El debate sobre el derecho a morir ha enfrentado las sucesivas civilizaciones a uno de sus mayores tabúes. En el presente ya hemos dejado claro que nos orgullece creernos legitimados para decidir cuándo empieza la vida: “Tengo derecho a ser madre” –o padre, aunque en el padre es un decir de lo lingüísticamente correcto, porque en el fondo no lo tiene– es la expresión sociológicamente más genuina y recurrente de ese supuesto derecho. Pero también lo han plasmado la legislación actual en España sobre el reconocimiento del derecho de las mujeres a decidir sobre la gestión de su embarazo sin encomendarse a nadie, ni siquiera al padre, un padre que, de decidirse la mujer a tener al hijo de ambos, debería asumir una responsabilidad que en caso de aborto se le niega –para más de uno probablemente sea también un alivio, corroborando una intuición: que esto del aborto es más un invento de los hombres practicado sobre la carne de la mujer para liberarse de responsabilidades… al fin y al cabo ahora ya pagamos todos. Pero en fin, la chica del cuento ya puede decir que decide, aunque lo único que puede decidir se encuentre entre susto y muerte. Y elige, en soledad, la muerte.

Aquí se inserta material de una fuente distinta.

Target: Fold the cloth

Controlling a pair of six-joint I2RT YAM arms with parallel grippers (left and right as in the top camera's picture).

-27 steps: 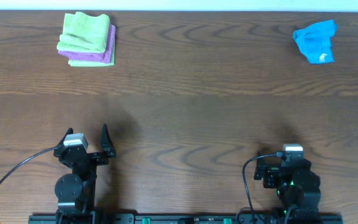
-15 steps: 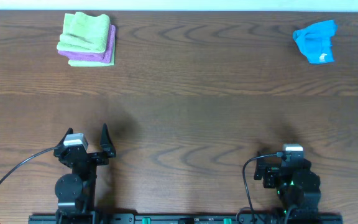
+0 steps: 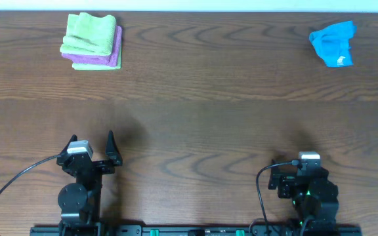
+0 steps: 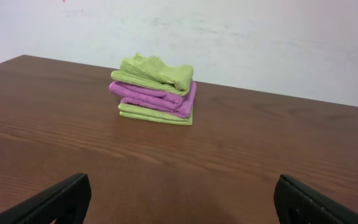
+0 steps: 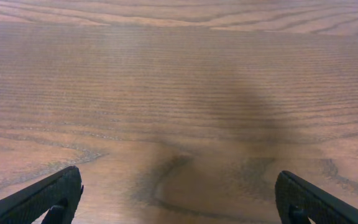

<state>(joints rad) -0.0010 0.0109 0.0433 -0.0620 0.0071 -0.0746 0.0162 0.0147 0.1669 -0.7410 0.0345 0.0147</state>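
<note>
At the far left corner of the wooden table (image 3: 195,111), a small stack of folded cloths (image 3: 90,42) is sitting. From overhead, a light green cloth (image 3: 89,33) is lying on top of a purple cloth (image 3: 110,59). In the left wrist view the same stack (image 4: 154,90) is showing green on top, purple in the middle and another green layer at the bottom, with a pale wall (image 4: 260,37) rising behind the table edge.

Nearer the front edge on the left, the left arm (image 3: 77,183) is resting at its base with a black cable (image 3: 12,187) looping off to the side. The left gripper (image 4: 185,205) is spreading its jaws wide: the two dark fingertips are appearing only at the bottom corners of its wrist view, with bare wood between them and nothing in its grasp. It is pointing toward the stack, well apart from it.

At the front right, the right arm (image 3: 307,187) is sitting folded at its base. The right gripper (image 5: 179,202) is likewise gaping fully, its fingertips showing at the lower corners of its view, looking down on bare tabletop and gripping nothing.

The cloth (image 3: 333,44), bright sky-blue, is lying crumpled and unfolded at the far right corner of the table, well apart from both grippers and from the stack.
</note>
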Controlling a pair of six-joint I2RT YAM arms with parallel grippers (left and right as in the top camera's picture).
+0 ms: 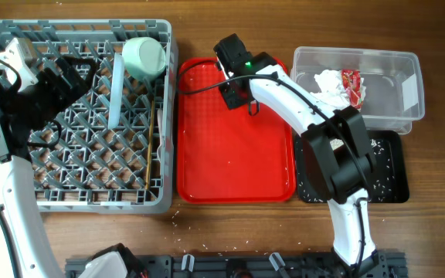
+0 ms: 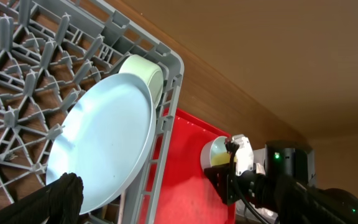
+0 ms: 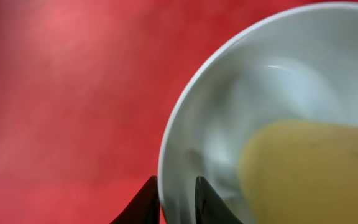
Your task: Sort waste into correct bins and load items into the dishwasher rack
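Observation:
My right gripper [image 3: 178, 202] is shut on the rim of a pale mint-blue bowl [image 3: 229, 124] with the yellow cup [image 3: 309, 174] inside it, over the far end of the red tray. From overhead, that gripper [image 1: 236, 89] hides the bowl. The left wrist view shows this bowl [image 2: 215, 151] held above the tray. The grey dishwasher rack [image 1: 22, 197] holds the plate [image 1: 115, 89] on edge, a second bowl [image 1: 145, 58] and chopsticks [image 1: 154, 139]. My left gripper [image 1: 69, 73] is open over the rack, one finger [image 2: 61, 198] by the plate [image 2: 104, 143].
The red tray [image 1: 234, 154] lies between the rack and the bins. The clear tub [image 1: 392, 77] at the far right holds white tissue [image 1: 327, 83] and the red wrapper [image 1: 351, 85]. The black tray [image 1: 388, 170] in front of it holds scattered rice.

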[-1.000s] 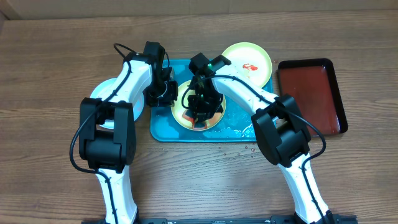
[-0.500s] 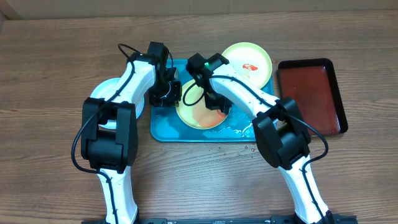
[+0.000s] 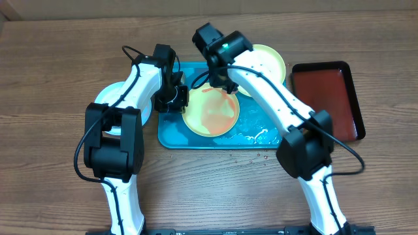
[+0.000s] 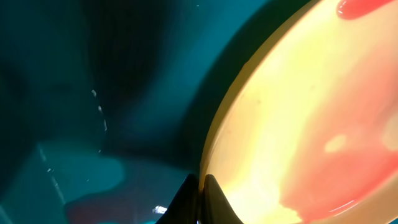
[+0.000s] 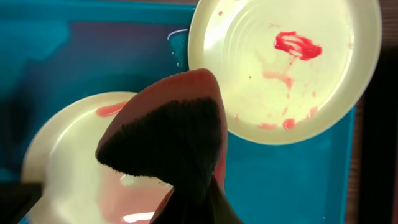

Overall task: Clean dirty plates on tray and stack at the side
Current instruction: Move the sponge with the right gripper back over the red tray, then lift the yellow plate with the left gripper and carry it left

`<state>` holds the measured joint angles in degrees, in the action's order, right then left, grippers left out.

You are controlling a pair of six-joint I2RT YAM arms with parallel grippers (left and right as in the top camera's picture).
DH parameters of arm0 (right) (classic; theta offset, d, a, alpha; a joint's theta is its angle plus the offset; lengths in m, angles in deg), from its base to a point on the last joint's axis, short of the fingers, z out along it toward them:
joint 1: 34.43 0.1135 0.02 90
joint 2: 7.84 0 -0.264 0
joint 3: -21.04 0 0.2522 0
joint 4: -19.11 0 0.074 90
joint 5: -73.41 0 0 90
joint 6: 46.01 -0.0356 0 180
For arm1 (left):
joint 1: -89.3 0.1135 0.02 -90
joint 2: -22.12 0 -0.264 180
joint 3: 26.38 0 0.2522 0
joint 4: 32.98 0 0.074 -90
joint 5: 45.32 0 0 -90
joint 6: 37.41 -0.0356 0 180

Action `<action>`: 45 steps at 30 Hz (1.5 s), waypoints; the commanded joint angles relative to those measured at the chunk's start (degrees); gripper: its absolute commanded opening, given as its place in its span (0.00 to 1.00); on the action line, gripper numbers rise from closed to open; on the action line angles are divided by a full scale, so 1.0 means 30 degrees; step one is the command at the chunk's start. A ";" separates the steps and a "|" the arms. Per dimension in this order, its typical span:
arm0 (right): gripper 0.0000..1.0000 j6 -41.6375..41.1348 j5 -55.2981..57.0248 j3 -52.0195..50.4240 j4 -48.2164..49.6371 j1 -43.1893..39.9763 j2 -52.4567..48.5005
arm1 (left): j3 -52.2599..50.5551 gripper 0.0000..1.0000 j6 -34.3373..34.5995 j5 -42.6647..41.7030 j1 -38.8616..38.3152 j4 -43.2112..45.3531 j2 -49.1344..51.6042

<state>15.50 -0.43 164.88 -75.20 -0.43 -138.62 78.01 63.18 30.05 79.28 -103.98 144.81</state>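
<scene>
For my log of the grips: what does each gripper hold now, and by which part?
The left gripper pinches the centre plate by its rim. The right gripper holds a sponge by one end.

Left arm (image 3: 134, 88) and right arm (image 3: 268, 91): white tubular links joined by boxy black joint housings (image 3: 111, 140). Thin black cables (image 3: 127, 52) loop behind each gripper. Green light (image 3: 223, 47) on the black wrist block behind the right gripper (image 3: 221, 79). Left gripper (image 4: 200, 190) has dark, tapering fingertips.
</scene>
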 commanded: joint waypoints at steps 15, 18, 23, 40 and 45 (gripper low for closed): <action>0.04 0.1078 -0.1931 0.0750 -0.2492 -0.5180 0.3759 | 0.0095 0.04 0.1035 0.9530 -0.1945 -0.0503 -0.6062; 0.04 0.1115 -0.1923 0.0750 -0.2557 -0.5654 0.3759 | 0.0095 0.04 0.1821 1.2182 -0.2965 -0.0714 -0.6207; 0.04 0.1151 -0.1923 0.0750 -0.2543 -0.6353 0.3745 | 0.0095 0.04 0.3402 1.6232 -0.4758 -0.1071 -0.6193; 0.04 0.1158 -0.1923 0.0750 -0.2630 -0.7519 0.3745 | 0.0095 0.04 0.5136 2.7955 -0.9814 -0.1195 -0.6193; 0.04 0.1144 -0.1923 0.0750 -0.2681 -0.7519 0.3745 | 0.0095 0.04 0.5311 2.9434 -1.0331 -0.1122 -0.6193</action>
<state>18.65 -6.13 166.13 -83.25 -22.79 -128.33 77.95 76.69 110.59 49.03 -107.56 127.65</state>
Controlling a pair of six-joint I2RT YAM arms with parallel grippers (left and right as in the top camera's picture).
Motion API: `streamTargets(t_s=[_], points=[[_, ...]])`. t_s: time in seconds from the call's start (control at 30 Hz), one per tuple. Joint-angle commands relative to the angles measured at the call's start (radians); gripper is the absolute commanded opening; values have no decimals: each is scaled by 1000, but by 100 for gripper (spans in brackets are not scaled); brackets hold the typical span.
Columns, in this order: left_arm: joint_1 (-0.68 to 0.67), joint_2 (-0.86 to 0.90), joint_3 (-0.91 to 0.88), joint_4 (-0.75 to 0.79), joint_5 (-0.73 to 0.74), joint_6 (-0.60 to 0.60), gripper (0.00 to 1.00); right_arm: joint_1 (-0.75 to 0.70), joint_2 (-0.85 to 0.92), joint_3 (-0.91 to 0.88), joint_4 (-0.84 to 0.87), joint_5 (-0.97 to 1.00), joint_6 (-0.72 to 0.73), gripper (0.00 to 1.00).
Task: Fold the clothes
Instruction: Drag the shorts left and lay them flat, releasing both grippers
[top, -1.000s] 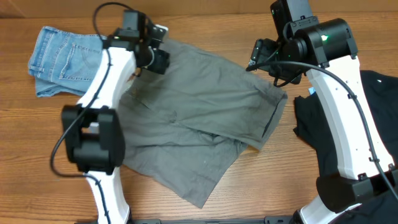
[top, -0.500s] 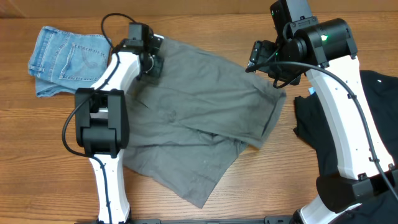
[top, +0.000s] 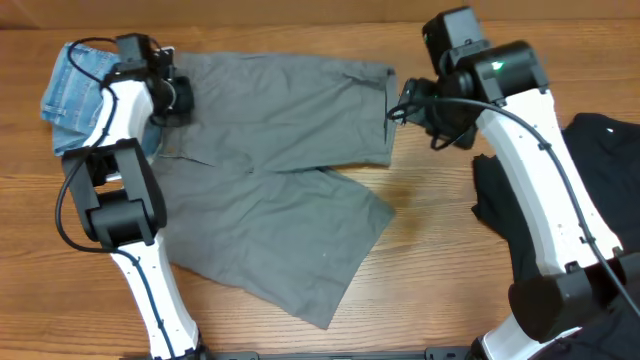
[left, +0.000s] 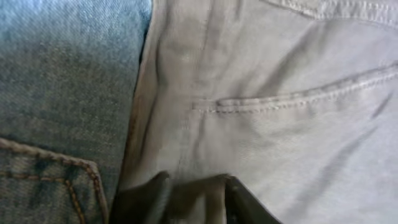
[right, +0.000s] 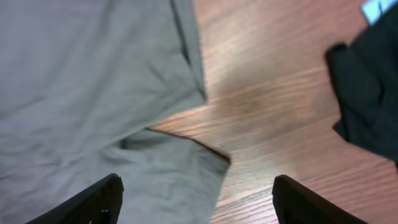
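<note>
Shorts (top: 280, 130): grey-olive, laid open and mostly flat on the table (top: 430, 260). The waist end touches the denim garment (top: 75, 90), and both legs run away from it.
Upper leg: points straight away from the denim, with its hem at the end farthest from it.
Lower leg: splays off at an angle away from the denim, toward my side of the table. The two legs are apart, not stacked.
Left gripper (left: 194, 202): sits at the waist edge right against the denim. The wrist view shows grey cloth bunched between the two dark fingers, just below a pocket seam, so I read it as clamped on the shorts.
Right gripper (top: 398, 108): well away from the denim, just off the upper leg's hem. The wrist view shows its fingers spread wide with nothing between them, so it is released.
Black garment (top: 600, 170): beyond the shorts on the side opposite the denim, not touching them.
Done so far: I'd call this the spread-and-flatten stage, finished or close to it. A few creases remain near the crotch.
Left to do: every fold, as far as I can judge. One leg goes over the other, then the hem end comes up to the waist. No layer looks doubled over yet.
</note>
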Motion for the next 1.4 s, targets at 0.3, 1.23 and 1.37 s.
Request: streamTargets(t_s=[0.3,1.23,1.37], points=[[-38,24,529,-369,100,55,50,-49,-16,-482,215,-243,-81,71],[-74,-206,1229,-903,84,85,64,-225,-56,-859,573,-232,-73,4],[-74,-233,1229,-938,69,85,64,-291,-69,-826,506,-245,-110,12]])
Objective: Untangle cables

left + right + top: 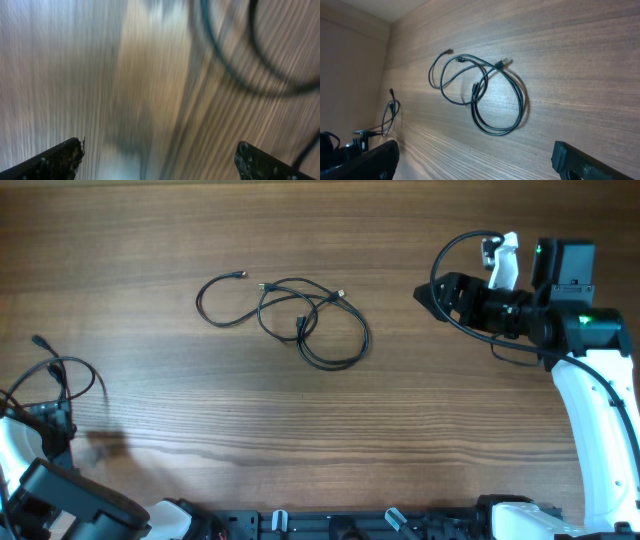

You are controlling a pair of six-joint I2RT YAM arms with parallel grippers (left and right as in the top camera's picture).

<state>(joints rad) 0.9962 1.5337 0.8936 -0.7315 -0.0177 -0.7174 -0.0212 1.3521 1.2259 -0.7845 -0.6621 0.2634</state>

Del mismo modo en que acabar con la vida deviene un derecho respecto del feto por mor de la libertad de su portadora, el propio cuerpo es también algo desechable en el misterio insondable que rodea al suicida. Solo nos atrevemos a emitir algún juicio en casos en que los daños colaterales van más allá de los que el suicida inflige a quienes le amaban por el hecho de que les provoca el dolor de la ausencia y un cierto sentimiento de culpa en la duda sobre si habría sido posible ayudarle a tener mayor apego a la vida. Casos en que los efectos aparejados a un suicidio van más allá de eso los hemos conocido con el avión de la compañía Germanwings, que fue estrellado con todo el pasaje por el piloto contra una montaña, y en menor escala se ha vuelto a vivir con la muerte de una niña de trece años y los varios heridos que provocó un conductor lanzándose contra ellos en su coche a gran velocidad en una pequeña localidad a las afueras de París.

Supongo que la mayoría creerá que la frase ad hoc es: “Que se mate, si quiere, pero que no moleste a los demás”, pero tal y como he dicho, ninguna de nuestras acciones da saldo cero, todo genera algún tipo de responsabilidad, nada, ni siquiera un mal pensamiento, el odio acumulado, es inocuo. Por eso podemos decir que el derecho a morir no existe. La pregunta eficaz tras lo hasta aquí descrito se refiere a la posibilidad de reconocerlo sobre todo cuando se debate en relación con personas que queriendo dejar de vivir, quieren que sea el Estado el que los suicide. Pero a mi juicio, y a pesar de que los casos extremos generan una solidaridad inmensa con el doliente, una respuesta afirmativa equivale a establecer la existencia de un derecho de la humanidad a trabajar en pos de su propia extinción. Cosa que tal vez, si nos observamos con atención, en nuestra relación con los demás y con nuestro entorno, pueda intuirse como nuestro mayor empeño.